= TASK GOAL =
Set down exactly the lines below between the line holding "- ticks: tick" and the line holding "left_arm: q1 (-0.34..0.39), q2", inclusive; no other line belongs in the answer.

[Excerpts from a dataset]
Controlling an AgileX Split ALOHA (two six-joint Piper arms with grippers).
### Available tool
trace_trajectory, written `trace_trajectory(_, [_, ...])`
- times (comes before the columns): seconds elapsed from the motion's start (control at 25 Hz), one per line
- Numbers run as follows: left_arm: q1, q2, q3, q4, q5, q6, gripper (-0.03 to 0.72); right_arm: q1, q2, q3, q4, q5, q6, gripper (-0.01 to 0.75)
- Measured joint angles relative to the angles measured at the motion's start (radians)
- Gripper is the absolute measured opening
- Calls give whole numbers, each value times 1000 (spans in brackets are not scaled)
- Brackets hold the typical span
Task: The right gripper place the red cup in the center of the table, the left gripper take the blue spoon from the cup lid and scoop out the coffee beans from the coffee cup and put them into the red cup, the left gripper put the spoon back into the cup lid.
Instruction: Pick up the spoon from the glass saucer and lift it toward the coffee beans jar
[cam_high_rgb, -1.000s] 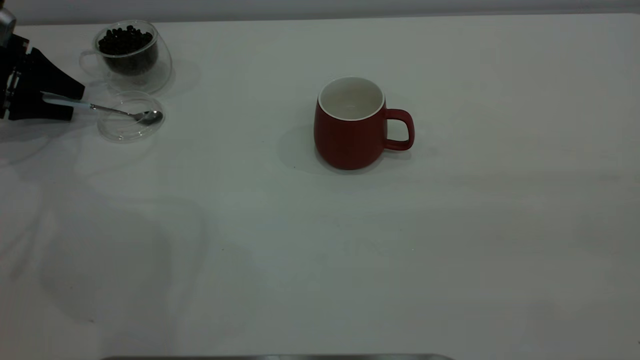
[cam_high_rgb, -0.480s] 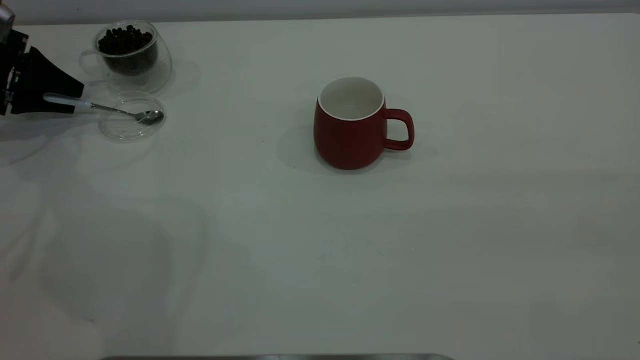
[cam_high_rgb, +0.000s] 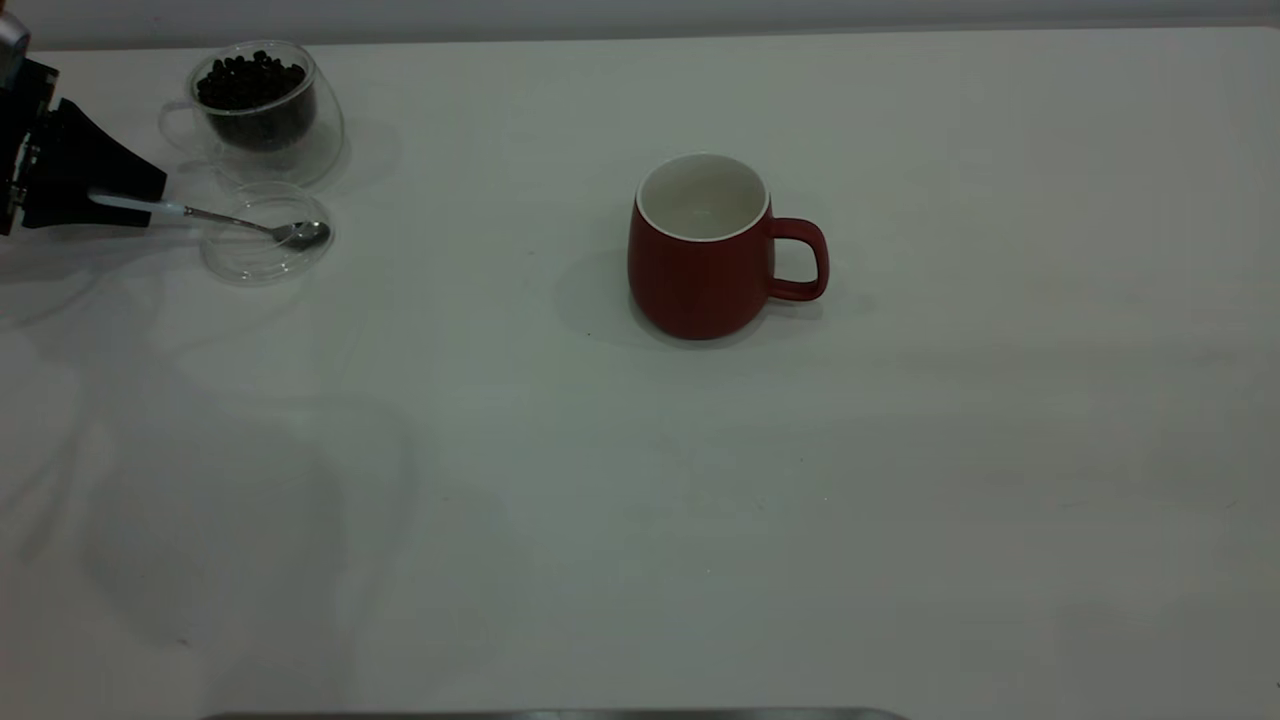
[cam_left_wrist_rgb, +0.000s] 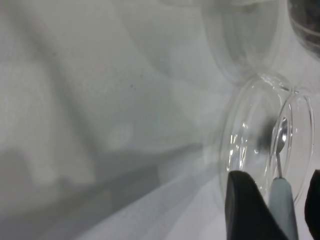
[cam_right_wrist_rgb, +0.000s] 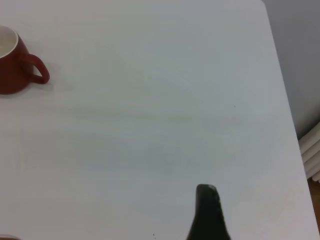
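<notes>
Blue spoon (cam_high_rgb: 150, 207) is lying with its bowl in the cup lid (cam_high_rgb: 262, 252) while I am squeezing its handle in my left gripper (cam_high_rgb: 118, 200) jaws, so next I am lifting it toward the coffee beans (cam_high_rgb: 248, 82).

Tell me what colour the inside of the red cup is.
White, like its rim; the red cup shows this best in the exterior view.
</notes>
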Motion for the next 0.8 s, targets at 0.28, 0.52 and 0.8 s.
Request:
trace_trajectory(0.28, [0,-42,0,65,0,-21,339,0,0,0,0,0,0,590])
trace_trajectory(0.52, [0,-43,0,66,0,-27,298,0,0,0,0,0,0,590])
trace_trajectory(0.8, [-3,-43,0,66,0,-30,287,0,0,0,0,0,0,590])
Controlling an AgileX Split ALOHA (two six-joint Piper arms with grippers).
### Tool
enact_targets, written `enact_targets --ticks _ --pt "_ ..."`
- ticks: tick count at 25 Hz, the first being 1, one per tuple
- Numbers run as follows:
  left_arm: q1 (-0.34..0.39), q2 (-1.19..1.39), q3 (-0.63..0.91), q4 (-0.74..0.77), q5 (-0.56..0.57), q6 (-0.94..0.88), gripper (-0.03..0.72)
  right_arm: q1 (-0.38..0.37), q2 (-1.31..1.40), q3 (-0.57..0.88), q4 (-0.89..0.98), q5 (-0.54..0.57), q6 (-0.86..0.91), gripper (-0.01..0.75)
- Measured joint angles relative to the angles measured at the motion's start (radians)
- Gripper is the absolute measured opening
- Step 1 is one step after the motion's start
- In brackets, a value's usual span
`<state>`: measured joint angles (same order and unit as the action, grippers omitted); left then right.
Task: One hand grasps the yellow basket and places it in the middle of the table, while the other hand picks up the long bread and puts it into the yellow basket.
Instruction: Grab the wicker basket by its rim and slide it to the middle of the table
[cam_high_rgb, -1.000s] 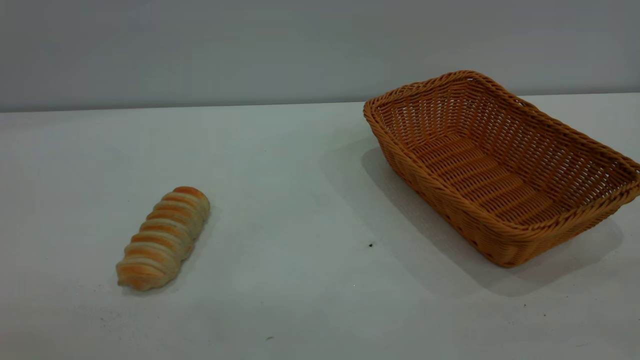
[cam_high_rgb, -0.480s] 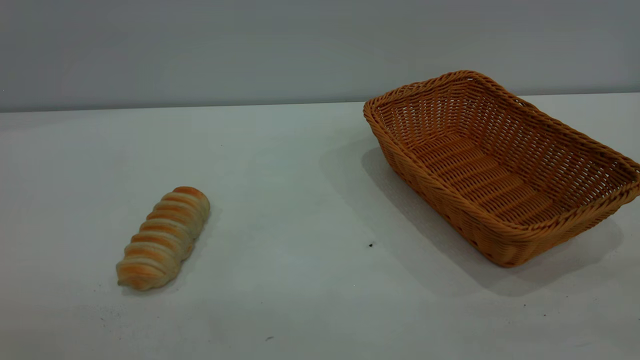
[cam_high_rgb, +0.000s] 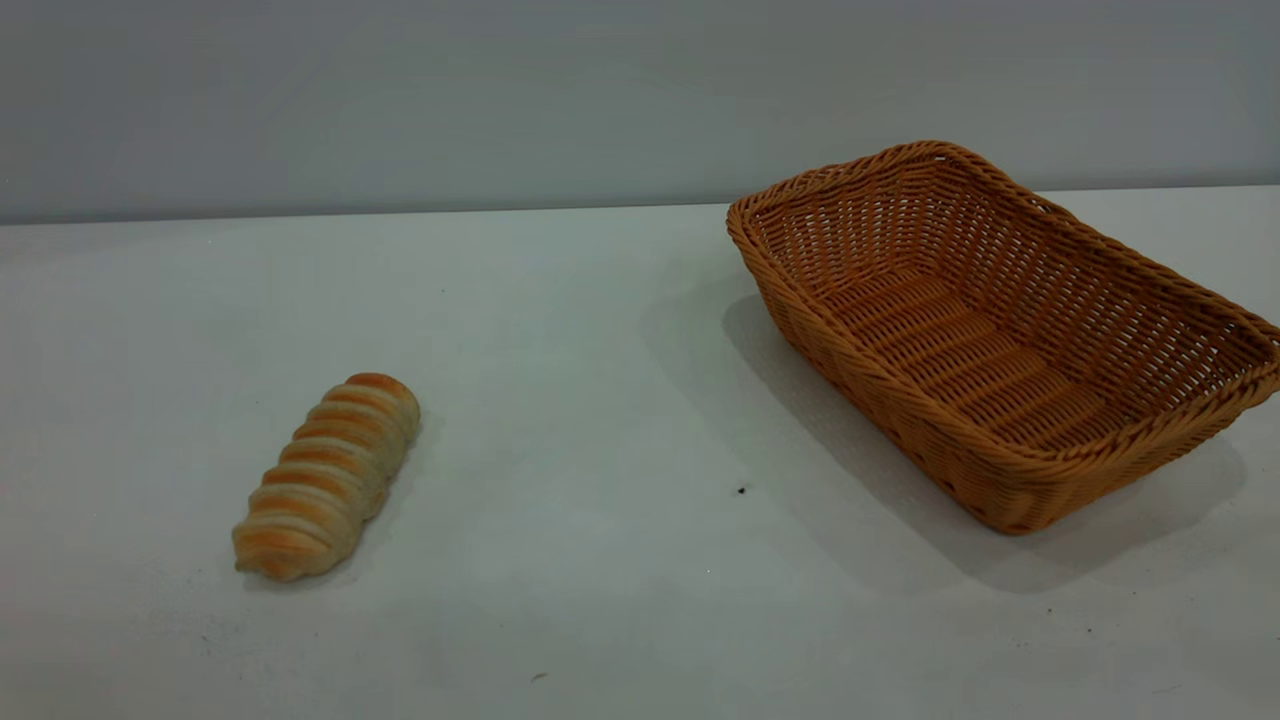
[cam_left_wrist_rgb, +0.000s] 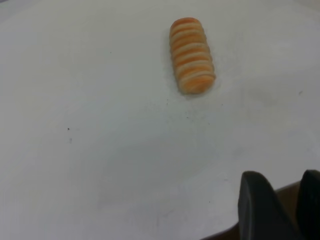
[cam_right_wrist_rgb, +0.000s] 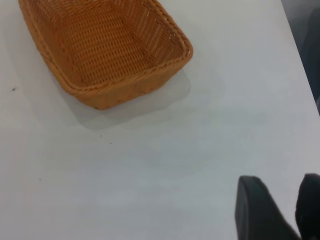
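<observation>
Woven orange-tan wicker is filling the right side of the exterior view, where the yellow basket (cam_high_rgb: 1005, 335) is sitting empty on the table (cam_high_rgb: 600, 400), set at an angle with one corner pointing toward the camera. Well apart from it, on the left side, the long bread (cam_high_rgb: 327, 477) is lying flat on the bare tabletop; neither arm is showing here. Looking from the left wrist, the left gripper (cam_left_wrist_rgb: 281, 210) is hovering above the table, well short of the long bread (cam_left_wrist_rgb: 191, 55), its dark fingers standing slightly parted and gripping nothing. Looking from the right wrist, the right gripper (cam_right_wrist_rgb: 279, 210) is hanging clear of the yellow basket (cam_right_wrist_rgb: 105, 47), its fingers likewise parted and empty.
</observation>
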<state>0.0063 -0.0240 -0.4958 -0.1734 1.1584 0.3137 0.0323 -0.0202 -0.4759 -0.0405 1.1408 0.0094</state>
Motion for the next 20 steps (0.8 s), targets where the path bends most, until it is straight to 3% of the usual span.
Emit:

= EXERCISE OUTPUT =
- ticks: tick count at 25 Hz, the first being 1, one per tuple
- Numbers run as follows:
  left_arm: q1 (-0.34..0.39), q2 (-1.19..1.39), q3 (-0.63..0.91), q4 (-0.74..0.77), q5 (-0.56..0.57), q6 (-0.94..0.88), gripper (-0.03..0.72)

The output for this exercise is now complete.